TASK DATA START
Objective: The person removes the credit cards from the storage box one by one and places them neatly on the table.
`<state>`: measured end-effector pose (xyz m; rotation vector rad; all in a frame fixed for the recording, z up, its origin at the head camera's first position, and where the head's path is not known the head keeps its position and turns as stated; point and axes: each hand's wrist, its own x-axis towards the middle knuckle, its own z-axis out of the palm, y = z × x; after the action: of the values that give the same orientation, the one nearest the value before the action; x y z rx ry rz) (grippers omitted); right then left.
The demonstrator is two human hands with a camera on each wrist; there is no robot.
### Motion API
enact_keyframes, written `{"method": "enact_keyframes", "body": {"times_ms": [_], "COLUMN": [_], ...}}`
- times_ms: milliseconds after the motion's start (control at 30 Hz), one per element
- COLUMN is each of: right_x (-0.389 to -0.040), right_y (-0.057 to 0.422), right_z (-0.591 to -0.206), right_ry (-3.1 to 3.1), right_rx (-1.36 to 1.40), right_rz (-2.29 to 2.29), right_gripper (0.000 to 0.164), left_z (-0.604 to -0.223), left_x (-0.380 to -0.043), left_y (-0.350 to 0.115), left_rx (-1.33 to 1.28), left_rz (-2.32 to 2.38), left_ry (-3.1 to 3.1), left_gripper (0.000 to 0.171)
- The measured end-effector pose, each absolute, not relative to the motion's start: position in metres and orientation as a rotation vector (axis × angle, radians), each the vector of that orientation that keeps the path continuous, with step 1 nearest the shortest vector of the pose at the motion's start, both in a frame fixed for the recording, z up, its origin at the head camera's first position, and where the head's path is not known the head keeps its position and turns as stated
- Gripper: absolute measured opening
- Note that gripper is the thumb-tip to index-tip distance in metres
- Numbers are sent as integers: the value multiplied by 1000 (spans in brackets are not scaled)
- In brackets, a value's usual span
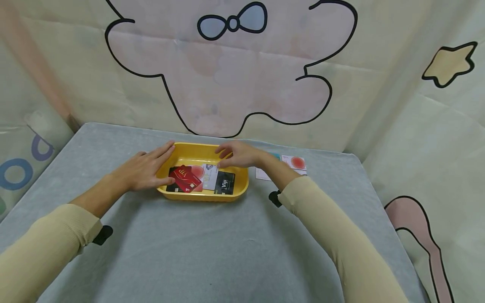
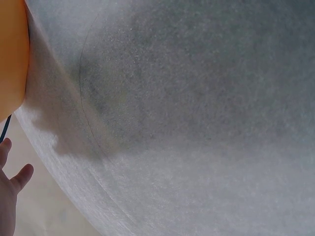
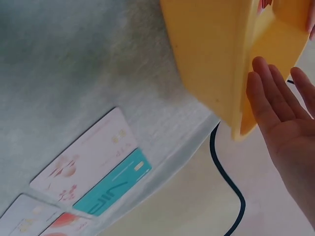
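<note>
A yellow plastic tray (image 1: 197,196) sits near the table's far edge, with several cards in it. Among them are a red VIP card (image 1: 185,179), a white card (image 1: 210,176) and a black VIP card (image 1: 225,183). Along the tray's left rim rests my left hand (image 1: 145,170), fingers extended and thumb apart. My right hand (image 1: 240,155) is over the tray's right end, its fingers loosely bent above the cards. The right wrist view shows this hand (image 3: 285,128) with nothing between its fingers. Whether a fingertip touches the white card I cannot tell.
Right of the tray, several more cards lie on the grey cloth-covered table (image 1: 212,248). A teal card (image 3: 114,183) and a pale flowered card (image 3: 87,153) lie side by side there. Behind the table hangs a printed curtain (image 1: 242,84).
</note>
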<state>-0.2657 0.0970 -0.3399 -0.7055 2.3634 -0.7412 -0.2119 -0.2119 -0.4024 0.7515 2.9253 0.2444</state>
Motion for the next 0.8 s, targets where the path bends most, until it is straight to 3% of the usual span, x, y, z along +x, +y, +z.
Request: {"method": "enact_keyframes", "body": {"times_ms": [800], "right_x": [-273], "right_y": [69], "right_z": [-350], "right_ry": [2266], "right_rx": [-602], "right_rz": [-559], "right_gripper": [59], "left_z": [-403], "left_x": [-213], "left_y": [-212], "left_rx": [736], "left_rz": [240], "left_ry": [2929], "left_gripper": [100]}}
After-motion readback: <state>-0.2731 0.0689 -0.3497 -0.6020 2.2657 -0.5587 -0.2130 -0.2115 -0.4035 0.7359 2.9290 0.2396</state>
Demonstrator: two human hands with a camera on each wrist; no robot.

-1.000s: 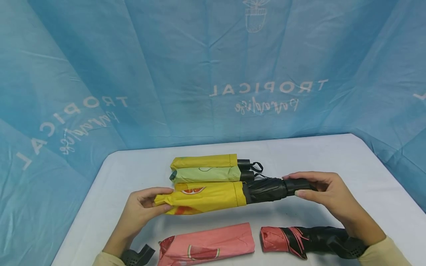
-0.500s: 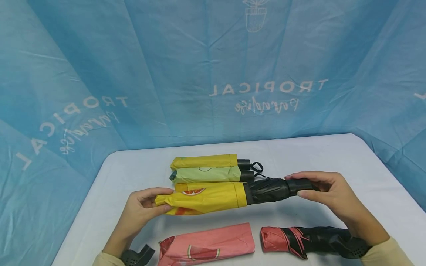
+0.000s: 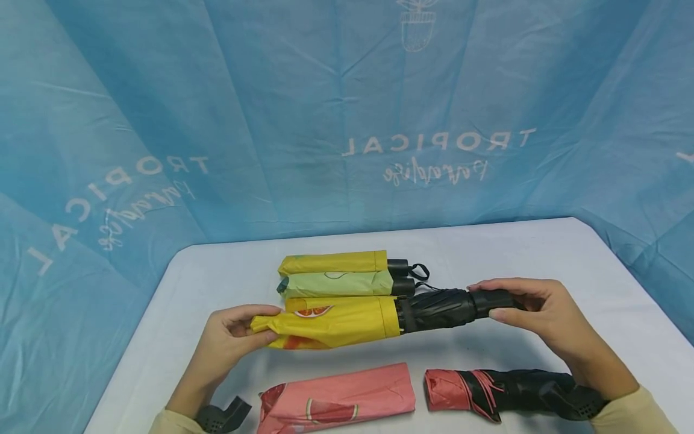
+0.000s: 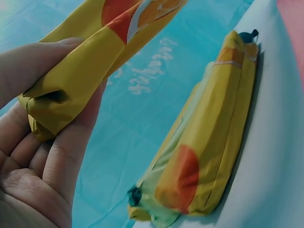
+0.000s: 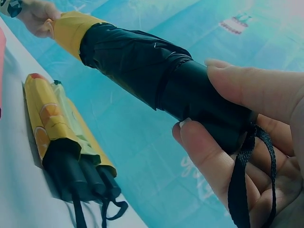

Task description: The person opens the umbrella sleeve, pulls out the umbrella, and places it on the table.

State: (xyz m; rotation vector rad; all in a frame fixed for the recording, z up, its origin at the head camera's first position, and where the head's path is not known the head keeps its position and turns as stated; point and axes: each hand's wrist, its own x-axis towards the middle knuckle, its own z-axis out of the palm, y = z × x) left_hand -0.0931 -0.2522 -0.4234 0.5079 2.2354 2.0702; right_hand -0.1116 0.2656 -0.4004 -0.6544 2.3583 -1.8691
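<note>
Two hands hold one umbrella [image 3: 439, 310] above the surface [image 3: 222, 277], at the middle of the scene. The left hand [image 3: 230, 337] pinches the left end of its yellow cover [image 3: 341, 325], thumb on one side and fingers on the other. The right hand [image 3: 542, 310] is clamped on the black handle [image 5: 204, 102] at the other end, and one wrist strap [image 5: 237, 185] hangs in a loop from it. The cover is over the left part of the umbrella only; black folded cloth shows between its mouth and the handle.

Beyond it, three covered umbrellas lie side by side on the surface, handles to the right: one yellow umbrella [image 3: 333, 263] farthest, one green umbrella [image 3: 341, 284] in the middle, and one orange-print umbrella [image 4: 213, 137] nearest, mostly hidden behind the held one in the head view. The right wrist view shows all three of their handles.

On the near side lie two more things: one pink cover [image 3: 336, 401] with a watermelon print at left, and one rolled pink-and-black umbrella [image 3: 461, 386] just right of it, a small gap between them. One blue backdrop [image 3: 271, 120] hangs beyond the surface.
</note>
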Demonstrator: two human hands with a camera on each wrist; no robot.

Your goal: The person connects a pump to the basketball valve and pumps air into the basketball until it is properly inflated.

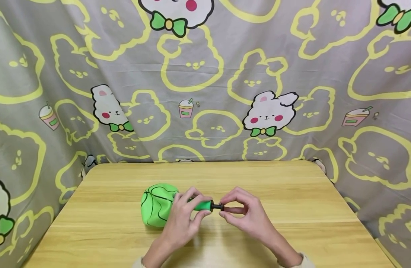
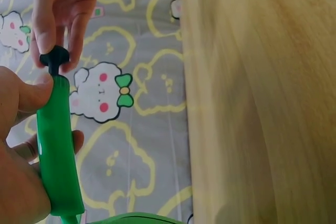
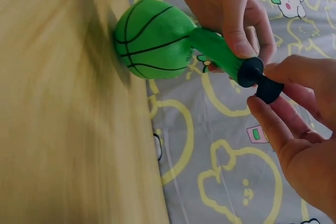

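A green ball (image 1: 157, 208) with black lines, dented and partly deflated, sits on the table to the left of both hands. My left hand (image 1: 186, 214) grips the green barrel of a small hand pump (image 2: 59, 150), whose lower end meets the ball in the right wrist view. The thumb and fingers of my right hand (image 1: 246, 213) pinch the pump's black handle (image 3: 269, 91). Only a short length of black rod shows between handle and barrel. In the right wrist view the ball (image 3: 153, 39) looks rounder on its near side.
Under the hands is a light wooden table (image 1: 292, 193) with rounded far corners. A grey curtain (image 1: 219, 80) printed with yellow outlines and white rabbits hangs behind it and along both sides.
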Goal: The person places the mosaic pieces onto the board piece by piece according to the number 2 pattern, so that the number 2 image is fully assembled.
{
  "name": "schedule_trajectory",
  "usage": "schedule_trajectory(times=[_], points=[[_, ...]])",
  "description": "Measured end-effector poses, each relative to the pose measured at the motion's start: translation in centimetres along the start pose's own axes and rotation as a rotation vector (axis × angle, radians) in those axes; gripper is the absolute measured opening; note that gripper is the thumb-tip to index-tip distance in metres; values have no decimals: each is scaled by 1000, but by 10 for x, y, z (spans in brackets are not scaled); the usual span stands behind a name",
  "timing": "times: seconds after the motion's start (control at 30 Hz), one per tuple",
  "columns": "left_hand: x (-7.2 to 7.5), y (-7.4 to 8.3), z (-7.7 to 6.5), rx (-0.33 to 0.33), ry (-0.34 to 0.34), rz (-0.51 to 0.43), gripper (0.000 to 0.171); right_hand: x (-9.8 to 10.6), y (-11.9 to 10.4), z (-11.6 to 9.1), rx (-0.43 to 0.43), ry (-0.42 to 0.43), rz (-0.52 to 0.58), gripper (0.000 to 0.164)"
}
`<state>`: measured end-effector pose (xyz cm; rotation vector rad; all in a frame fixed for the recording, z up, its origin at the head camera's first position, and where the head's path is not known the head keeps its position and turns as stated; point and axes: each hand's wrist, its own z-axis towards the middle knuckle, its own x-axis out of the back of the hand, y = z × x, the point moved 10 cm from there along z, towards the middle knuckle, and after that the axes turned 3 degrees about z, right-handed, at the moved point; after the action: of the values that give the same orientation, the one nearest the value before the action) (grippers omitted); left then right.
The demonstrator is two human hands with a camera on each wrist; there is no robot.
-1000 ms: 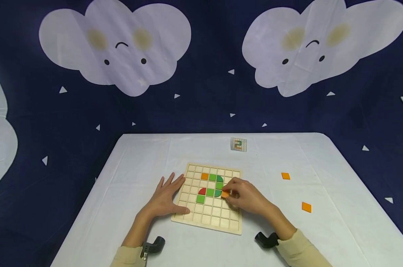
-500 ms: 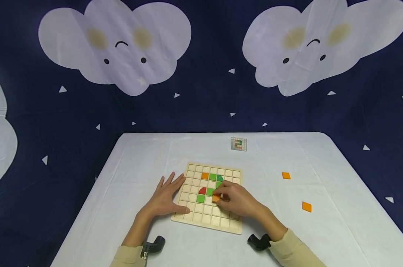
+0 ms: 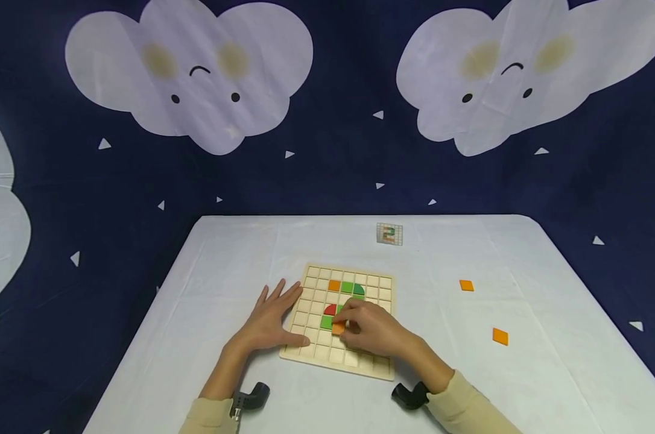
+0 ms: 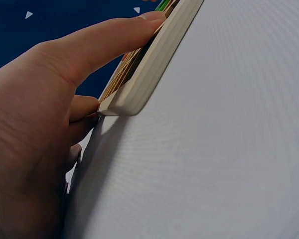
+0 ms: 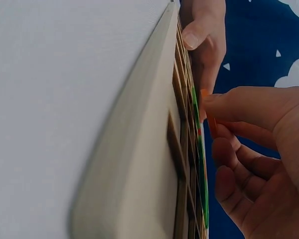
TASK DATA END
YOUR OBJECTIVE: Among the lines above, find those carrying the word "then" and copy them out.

FINAL ANSWER:
`<state>`: measured end-effector pose (xyz m; rotation vector rad; all in a frame fixed for the recording, z up, its origin at the head camera's first position, and where the head's path is not known the head keeps its position and turns as stated; point and axes: each hand's wrist, its own x-axis towards the middle knuckle, its own z-axis out of the palm, y = z × x; after the action: of the values that give the same orientation, the one nearest the value before the action; x y z rx ry rz) (grippers omitted); right then left.
`<state>`: measured end-effector pose (xyz cm; rotation vector rad; all in a frame fixed for the recording, z up, its origin at the head camera's first position, and where the head's path is not known the head keeps its position and turns as stated; point and axes: each hand's wrist, its own z-axis towards the middle knuckle, its own x-axis out of the back of the hand, y = z × x, the point moved 10 cm from there along z, towards the middle knuckle, and after that the axes turned 3 degrees about z, right-handed, at the moved point; after the action: of the values that give the same orientation, the one nearest the value before the action) (grippers omitted); left then right.

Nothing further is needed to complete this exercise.